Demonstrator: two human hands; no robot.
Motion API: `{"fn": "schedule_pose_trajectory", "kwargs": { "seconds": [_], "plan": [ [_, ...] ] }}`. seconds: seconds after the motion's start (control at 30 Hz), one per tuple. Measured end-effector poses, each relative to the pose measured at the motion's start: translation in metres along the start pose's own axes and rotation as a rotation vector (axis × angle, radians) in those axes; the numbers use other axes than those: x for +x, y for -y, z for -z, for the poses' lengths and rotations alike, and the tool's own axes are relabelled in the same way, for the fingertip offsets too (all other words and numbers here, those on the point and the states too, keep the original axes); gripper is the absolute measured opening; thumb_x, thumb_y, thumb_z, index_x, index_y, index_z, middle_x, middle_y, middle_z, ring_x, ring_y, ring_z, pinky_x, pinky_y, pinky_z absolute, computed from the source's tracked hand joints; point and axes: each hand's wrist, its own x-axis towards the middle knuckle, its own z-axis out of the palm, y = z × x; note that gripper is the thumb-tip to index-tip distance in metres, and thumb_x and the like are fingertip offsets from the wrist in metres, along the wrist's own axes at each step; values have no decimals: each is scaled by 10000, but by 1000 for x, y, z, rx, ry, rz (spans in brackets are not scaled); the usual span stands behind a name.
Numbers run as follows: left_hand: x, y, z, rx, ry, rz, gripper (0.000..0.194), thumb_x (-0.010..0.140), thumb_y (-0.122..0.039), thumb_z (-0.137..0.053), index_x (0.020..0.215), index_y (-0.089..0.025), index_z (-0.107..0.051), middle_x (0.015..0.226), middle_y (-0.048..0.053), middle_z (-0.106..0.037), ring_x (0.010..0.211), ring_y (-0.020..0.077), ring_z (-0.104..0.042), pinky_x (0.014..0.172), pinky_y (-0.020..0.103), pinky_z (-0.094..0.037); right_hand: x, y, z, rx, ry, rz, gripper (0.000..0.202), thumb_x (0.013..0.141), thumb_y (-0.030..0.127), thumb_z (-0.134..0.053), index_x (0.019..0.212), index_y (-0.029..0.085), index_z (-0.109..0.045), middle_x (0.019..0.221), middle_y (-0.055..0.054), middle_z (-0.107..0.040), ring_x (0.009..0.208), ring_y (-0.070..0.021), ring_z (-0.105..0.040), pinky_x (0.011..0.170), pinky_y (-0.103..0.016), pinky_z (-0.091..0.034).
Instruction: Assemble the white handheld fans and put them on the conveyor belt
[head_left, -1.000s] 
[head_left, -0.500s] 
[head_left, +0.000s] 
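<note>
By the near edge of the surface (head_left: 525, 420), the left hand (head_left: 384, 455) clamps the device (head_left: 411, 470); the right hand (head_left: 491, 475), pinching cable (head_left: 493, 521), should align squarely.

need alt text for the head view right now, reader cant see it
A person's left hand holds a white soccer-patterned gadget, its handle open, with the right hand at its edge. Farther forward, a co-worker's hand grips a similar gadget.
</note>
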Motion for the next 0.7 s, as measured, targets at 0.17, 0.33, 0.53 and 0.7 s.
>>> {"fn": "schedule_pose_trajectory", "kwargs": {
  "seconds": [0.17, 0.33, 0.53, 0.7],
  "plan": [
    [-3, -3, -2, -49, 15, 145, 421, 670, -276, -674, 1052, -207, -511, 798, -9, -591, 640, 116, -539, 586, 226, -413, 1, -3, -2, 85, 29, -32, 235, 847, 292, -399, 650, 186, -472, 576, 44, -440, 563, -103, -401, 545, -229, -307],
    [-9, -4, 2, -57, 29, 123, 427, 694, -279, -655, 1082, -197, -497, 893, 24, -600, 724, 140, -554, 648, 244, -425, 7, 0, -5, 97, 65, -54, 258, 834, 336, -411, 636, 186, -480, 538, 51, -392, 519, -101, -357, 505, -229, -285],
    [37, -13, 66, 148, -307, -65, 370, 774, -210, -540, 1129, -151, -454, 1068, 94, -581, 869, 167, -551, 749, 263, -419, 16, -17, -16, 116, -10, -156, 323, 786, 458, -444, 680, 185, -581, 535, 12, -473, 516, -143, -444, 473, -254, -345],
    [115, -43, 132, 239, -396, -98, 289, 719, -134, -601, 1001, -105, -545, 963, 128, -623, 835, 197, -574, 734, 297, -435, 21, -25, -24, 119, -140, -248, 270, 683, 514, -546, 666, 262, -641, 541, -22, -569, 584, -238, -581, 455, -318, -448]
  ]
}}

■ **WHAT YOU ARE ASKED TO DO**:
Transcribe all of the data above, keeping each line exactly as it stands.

■ **RESULT OF THIS TASK**:
Demonstrator: two human hands; no robot.
Motion API: `{"fn": "schedule_pose_trajectory", "kwargs": { "seconds": [_], "plan": [ [_, ...] ] }}`. seconds: seconds after the motion's start (control at 30 Hz), one per tuple. Measured end-effector poses, each relative to the pose measured at the motion's start: translation in metres along the start pose's own axes and rotation as a rotation vector (axis × angle, radians) in those axes; the numbers use other axes than those: x for +x, y for -y, z for -z, for the poses' lengths and rotations alike, and the tool's own axes are relabelled in the same way, for the fingertip offsets too (all other words and numbers here, those on the point and the states too, keep the original axes); gripper is the absolute measured opening; thumb_x, thumb_y, thumb_z, index_x, index_y, index_z, middle_x, middle_y, middle_z, ring_x, ring_y, ring_z, pinky_x, pinky_y, pinky_z absolute, computed from the source's tracked hand joints; point and axes: each hand's wrist, its own x-axis towards the middle knuckle, its own z-axis out of the palm, y = z × x; note that gripper is the thumb-tip to index-tip distance in metres, and thumb_x and the like are fingertip offsets from the wrist in metres, along the wrist's own axes at each step; values have no decimals: each is scaled by 10000, but by 1000 for x, y, z, rx, ry, rz (spans in brackets are not scaled); the usual span stands behind a name.
Numbers run as follows: left_hand: x, y, z, rx, ry, rz, gripper (0.000..0.194), thumb_x (-0.010..0.140), thumb_y (-0.122..0.039), thumb_z (-0.137..0.053), index_x (0.020..0.215), index_y (-0.089..0.025), index_z (-0.107..0.051), middle_x (0.015..0.226), middle_y (-0.048..0.053), middle_z (-0.106..0.037), ring_x (0.010..0.211), ring_y (-0.020..0.077), ring_z (-0.104..0.042), pinky_x (0.014..0.172), pinky_y (-0.020..0.103), pinky_z (-0.094..0.037); right_hand: x, y, z, rx, ry, rz, gripper (0.000..0.202), thumb_x (0.013..0.141), thumb_y (-0.030..0.127), thumb_z (-0.134..0.053), index_x (0.019..0.212), index_y (-0.029..0.085), index_z (-0.109..0.045), middle_x (0.019..0.221), middle_y (-0.055..0.054), middle_z (-0.107..0.040), ring_x (0.009..0.208), ring_y (-0.070..0.021), ring_z (-0.105..0.040), pinky_x (0.011..0.170), pinky_y (-0.103..0.016), pinky_z (-0.091..0.034).
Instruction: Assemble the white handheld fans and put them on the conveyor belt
[head_left, -1.000s] 
[head_left, -0.500s] 
[head_left, +0.000s] 
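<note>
By the near edge of the surface (head_left: 525, 420), the left hand (head_left: 384, 455) clamps the device (head_left: 411, 470); the right hand (head_left: 491, 475), pinching cable (head_left: 493, 521), should align squarely.

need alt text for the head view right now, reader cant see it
A person's left hand holds a white soccer-patterned gadget, its handle open, with the right hand at its edge. Farther forward, a co-worker's hand grips a similar gadget.
</note>
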Motion for the next 0.7 s, as measured, targets at 0.17, 0.33, 0.53 and 0.7 s.
>>> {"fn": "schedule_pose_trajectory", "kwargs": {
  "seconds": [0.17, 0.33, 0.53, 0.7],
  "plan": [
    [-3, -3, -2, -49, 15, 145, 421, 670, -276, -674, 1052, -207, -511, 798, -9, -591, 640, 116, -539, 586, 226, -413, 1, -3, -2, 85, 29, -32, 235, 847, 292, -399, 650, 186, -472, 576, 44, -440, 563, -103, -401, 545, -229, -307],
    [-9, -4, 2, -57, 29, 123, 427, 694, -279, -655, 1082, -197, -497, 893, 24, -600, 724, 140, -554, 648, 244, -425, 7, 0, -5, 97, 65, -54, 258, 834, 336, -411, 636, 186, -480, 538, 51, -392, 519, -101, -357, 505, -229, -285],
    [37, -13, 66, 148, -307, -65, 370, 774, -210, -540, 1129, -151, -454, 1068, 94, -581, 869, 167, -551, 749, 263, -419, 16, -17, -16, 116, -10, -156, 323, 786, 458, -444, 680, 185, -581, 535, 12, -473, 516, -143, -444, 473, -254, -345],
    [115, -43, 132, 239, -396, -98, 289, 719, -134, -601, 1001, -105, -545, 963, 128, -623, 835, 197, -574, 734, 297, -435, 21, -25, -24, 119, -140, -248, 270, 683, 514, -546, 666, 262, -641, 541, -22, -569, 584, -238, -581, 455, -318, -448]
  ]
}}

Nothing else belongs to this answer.